Although recent clinical trials have found an increased incidence of
cardiovascular disease in women on
estrogen replacement therapy, the underlying mechanism remains unclear. We have recently characterized DahlS.Z-Lepr(fa)/Lepr(fa) (DS/obese) rats, derived from a cross between Dahl
salt-sensitive and Zucker rats, as a new animal model of
metabolic syndrome. We have now examined the effects of
estrogen replacement on cardiac pathophysiology in ovariectomized female DS/obese (Ovx-DS/obese) rats. Animals subjected to
ovariectomy at 7 weeks of age were implanted subcutaneously with a 60-day release pellet containing 0.5 mg of 17β-estradiol (E(2)) or placebo at 8 weeks. Age-matched female homozygous lean littermates (DahlS.Z-Lepr(+)/Lepr(+) or DS/lean rats) of DS/obese rats served as controls. Animals were maintained on a normal diet and were subjected to echocardiography followed by various pathological analyses at 13 weeks of age. Ovx-DS/obese rats manifested
hypertension at 7 weeks of age and thereafter and showed left ventricular (LV)

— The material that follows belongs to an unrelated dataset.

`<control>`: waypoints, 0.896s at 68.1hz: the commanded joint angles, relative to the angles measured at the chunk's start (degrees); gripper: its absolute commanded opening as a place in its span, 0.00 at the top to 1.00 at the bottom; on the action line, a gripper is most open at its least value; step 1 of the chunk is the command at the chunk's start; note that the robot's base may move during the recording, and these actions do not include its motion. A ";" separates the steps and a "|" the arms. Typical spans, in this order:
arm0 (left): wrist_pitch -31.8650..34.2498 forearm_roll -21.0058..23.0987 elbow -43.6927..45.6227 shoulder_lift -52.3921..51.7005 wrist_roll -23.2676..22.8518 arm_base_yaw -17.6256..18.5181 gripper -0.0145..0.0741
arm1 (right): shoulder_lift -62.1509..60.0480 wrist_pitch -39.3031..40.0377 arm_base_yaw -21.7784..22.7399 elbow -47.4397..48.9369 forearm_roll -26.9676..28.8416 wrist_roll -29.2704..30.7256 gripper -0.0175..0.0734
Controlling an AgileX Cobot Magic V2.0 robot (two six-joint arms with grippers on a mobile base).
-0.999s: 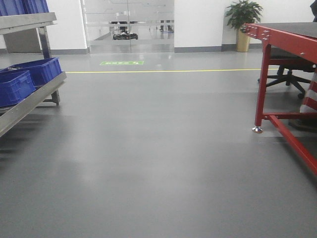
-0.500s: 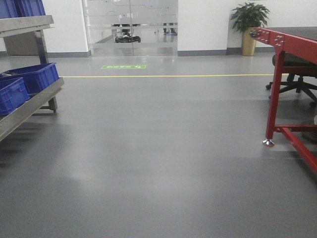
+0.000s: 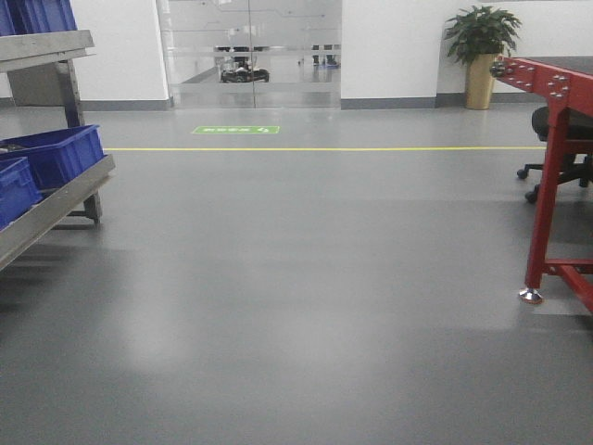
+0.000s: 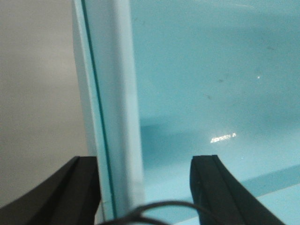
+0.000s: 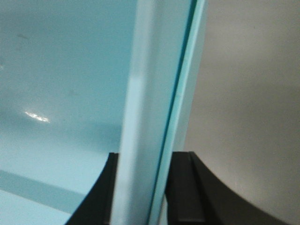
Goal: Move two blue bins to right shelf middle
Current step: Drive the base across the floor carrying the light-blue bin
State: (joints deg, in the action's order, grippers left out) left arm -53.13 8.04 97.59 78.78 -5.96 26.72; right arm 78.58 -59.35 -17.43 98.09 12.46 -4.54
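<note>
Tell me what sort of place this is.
Most likely a warehouse or factory workshop: a metal rack holding dark blue bins on the left, a yellow line marked across the smooth grey floor, and a heavy red steel table on the right.

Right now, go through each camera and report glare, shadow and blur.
Front view: sharp, with pale patches of glare on the floor and shadow under the shelf at left. Left wrist view: the blue bin is too close and soft, with one small bright glint. Right wrist view: the bin's rim is blurred, a glint on the inner wall.
</note>
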 commanded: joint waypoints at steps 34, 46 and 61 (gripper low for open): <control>3.33 2.90 1.16 -1.48 2.65 0.25 0.96 | -0.49 4.53 0.07 0.65 0.12 1.02 0.98; 3.44 2.90 1.16 -1.48 2.65 0.25 0.96 | -0.49 4.53 0.07 0.65 0.12 1.02 0.98; 3.55 2.90 1.16 -1.48 2.65 0.25 0.96 | -0.49 4.53 0.07 0.65 0.12 1.02 0.98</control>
State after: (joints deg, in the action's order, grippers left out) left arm -53.13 8.04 97.59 78.78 -5.96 26.72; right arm 78.58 -59.35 -17.43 98.09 12.46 -4.54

fibrosis and diastolic dysfunction at 13 weeks. Treatment with E(2) attenuated
hypertension in Ovx-DS/obese rats but had no effect on blood pressure in ovariectomized female DS/lean (Ovx-DS/lean) rats. E(2) treatment exacerbated LV
fibrosis and diastolic dysfunction, as well as further increased cardiac oxidative stress and
inflammation in Ovx-DS/obese rats, and it elicited similar effects in Ovx-DS/lean rats. E(2) reduced food intake,
body weight, and visceral fat content in both Ovx-DS/obese and Ovx-DS/lean rats. E(2) treatment attenuated
hypertension and
obesity but exacerbated LV
fibrosis and diastolic dysfunction in Ovx-DS/obese rats, with these latter effects being associated with increased cardiac oxidative stress and
inflammation.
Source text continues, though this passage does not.